Work task:
Restate the data exactly as given and keep the pictures out.

Supplied data:
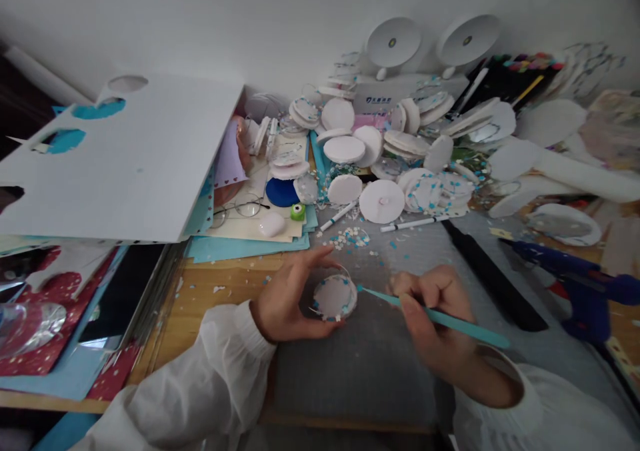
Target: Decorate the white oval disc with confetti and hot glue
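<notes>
My left hand (290,298) pinches a small round white disc (334,296) with blue and white flecks round its rim, holding it just above the grey mat (360,364). My right hand (433,311) grips a thin teal tool (450,319) like a pen, its tip touching the disc's right edge. Both sleeves are white.
A heap of white discs (380,201) lies behind the mat, with loose confetti (350,238) and white pens (415,223). A big white board (125,164) rests at left over blue paper. A blue glue gun (575,278) and a black bar (490,271) lie at right. Glasses (240,208) sit near the papers.
</notes>
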### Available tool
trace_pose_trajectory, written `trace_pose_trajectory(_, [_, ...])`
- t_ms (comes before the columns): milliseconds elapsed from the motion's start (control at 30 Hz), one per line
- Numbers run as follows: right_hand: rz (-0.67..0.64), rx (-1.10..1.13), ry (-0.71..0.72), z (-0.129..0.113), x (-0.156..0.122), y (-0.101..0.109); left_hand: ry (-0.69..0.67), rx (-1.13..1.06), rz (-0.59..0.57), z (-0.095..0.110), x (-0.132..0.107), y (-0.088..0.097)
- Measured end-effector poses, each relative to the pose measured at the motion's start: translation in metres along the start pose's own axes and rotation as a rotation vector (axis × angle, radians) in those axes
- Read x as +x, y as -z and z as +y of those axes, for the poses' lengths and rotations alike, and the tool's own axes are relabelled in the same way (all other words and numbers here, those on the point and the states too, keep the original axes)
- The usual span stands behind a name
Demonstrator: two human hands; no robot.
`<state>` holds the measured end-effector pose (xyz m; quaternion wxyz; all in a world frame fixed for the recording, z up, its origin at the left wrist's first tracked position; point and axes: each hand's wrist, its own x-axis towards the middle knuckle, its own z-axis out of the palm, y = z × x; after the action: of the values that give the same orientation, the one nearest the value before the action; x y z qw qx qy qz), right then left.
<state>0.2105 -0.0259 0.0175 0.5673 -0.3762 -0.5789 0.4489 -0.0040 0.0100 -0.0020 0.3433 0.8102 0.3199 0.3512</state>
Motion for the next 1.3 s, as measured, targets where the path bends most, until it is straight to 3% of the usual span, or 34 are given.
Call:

Task solution:
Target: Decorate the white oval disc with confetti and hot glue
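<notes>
My left hand (290,298) pinches a small round white disc (334,296) with blue and white flecks round its rim, holding it just above the grey mat (360,364). My right hand (433,311) grips a thin teal tool (450,319) like a pen, its tip touching the disc's right edge. Both sleeves are white.
A heap of white discs (380,201) lies behind the mat, with loose confetti (350,238) and white pens (415,223). A big white board (125,164) rests at left over blue paper. A blue glue gun (575,278) and a black bar (490,271) lie at right. Glasses (240,208) sit near the papers.
</notes>
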### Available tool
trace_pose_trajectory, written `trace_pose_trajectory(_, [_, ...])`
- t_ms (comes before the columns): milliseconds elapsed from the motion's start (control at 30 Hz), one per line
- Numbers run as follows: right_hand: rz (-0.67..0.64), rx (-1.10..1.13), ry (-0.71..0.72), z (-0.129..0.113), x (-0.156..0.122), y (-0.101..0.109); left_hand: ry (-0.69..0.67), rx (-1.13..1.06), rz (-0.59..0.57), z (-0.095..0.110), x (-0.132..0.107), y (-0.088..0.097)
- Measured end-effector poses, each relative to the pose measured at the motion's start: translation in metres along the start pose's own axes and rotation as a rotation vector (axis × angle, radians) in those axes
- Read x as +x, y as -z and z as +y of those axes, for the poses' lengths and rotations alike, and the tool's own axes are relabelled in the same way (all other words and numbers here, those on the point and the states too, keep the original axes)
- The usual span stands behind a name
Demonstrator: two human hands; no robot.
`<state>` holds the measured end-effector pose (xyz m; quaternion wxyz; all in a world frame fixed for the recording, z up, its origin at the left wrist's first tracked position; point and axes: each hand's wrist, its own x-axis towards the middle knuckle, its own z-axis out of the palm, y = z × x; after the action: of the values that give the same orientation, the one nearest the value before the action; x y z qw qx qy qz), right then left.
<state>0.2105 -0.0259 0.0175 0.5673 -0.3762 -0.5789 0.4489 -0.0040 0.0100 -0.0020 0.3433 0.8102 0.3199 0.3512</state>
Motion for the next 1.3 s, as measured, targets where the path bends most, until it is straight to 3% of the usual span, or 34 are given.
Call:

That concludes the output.